The best ways to get an answer are:
1. Give the post an approriate and detailed title. If the title means nothing, nobody may ever read the post. The title of this
thread is OK, "need help URGENT!!" is bad.
2. Take the time to write coherently and correctly. Five minutes spent on phrasing, grammar and spelling might mean ten useful answers instead of just a load of frustrating misunderstandings. Don't use abbreviations (especially ones like "ur" for "you are" or "your", or "smbd" for "somebody") they serve no purpose and may confuse or put off the one person who has the answer you are looking for.
3. Ask as specific and detailed a question as you can. Don't just say "I have a problem with
Tomcat and Servlets" (or even worse, "pblm with tomcat servelets"), explain the problem: what you are trying to achieve, what you have already done, what has happened, and why it is different from what you expected.
4. Give
concise code examples where necessary.
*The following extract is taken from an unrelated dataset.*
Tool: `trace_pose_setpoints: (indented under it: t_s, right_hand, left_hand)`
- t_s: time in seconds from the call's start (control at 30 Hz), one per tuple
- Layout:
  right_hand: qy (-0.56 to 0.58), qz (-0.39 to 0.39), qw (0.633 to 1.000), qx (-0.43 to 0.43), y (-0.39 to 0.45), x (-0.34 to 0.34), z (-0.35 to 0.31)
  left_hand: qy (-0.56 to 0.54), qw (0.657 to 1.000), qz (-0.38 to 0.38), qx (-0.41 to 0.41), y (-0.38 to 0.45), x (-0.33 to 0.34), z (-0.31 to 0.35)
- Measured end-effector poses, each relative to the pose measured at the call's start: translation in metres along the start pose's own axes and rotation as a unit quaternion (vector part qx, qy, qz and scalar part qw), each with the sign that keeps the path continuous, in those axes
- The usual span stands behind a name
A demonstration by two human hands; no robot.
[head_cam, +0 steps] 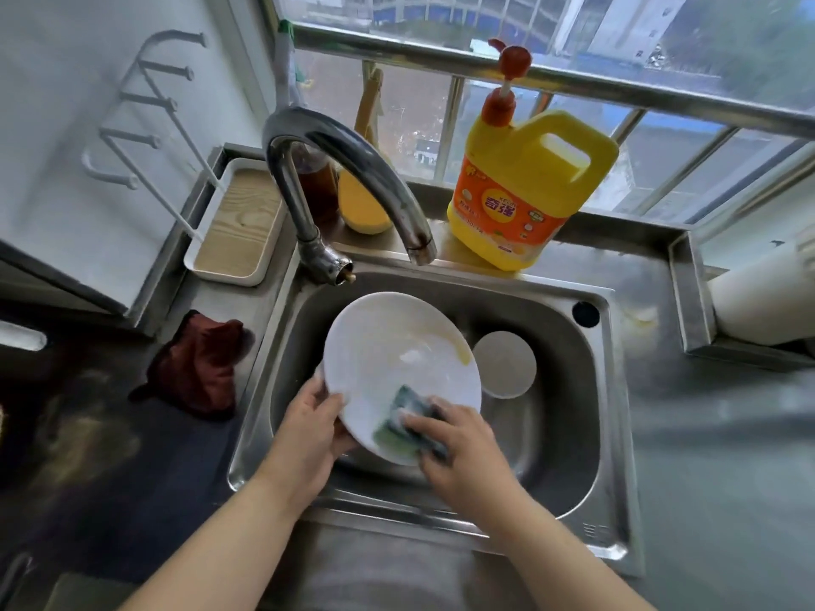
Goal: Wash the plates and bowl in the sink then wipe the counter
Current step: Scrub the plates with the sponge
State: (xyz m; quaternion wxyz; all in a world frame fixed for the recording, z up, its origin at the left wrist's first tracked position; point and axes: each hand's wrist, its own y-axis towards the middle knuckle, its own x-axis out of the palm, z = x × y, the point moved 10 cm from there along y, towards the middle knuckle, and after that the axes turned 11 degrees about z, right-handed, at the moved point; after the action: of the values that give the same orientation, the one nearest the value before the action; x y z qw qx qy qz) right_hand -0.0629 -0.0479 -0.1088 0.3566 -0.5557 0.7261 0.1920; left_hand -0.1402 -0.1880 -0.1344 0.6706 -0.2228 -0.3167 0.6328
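Note:
A white plate (388, 355) with a yellow smear near its far rim is held tilted over the steel sink (573, 434). My left hand (315, 423) grips the plate's near left edge, thumb on its face. My right hand (458, 443) holds a green sponge (399, 423) pressed against the plate's lower part. A second white dish (507, 363) lies bottom-up in the sink to the right of the plate, partly behind it.
A curved steel tap (353, 169) arches over the sink. A yellow detergent jug (525, 191) with a red pump stands behind the sink. A dark red cloth (200, 368) lies on the counter at the left, beside a white rack tray (233, 227).

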Motion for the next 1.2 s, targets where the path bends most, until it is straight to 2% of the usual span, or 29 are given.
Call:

Including the actual code you have written can often help someone to find the problem straight away, but no one will bother to read something more than about 20 lines long. Spend a few minutes finding the smallest possible code example which demonstrates the problem - you may even find that this solves the problem for you! When you have a short code example,
paste it from your editor so you can be sure that it is character-for-character the same as the code you have been compiling/running. And put it in UBB CODE tags to make it readable.
5. Read and re-read your post before you press "Submit Reply". Check that it is the
best, clearest, most helpful expression of your problem. Edit it until it is.
To summarize: If the aim of a post is to get an answer, urgent or otherwise, then you owe it to yourself to make everything about it as clear and useful to potential answerers as possible. Don't be afraid to edit your post after you've submitted it, if you think it is not as good as it could be.
[This message has been edited by Frank Carver (edited November 06, 2000).]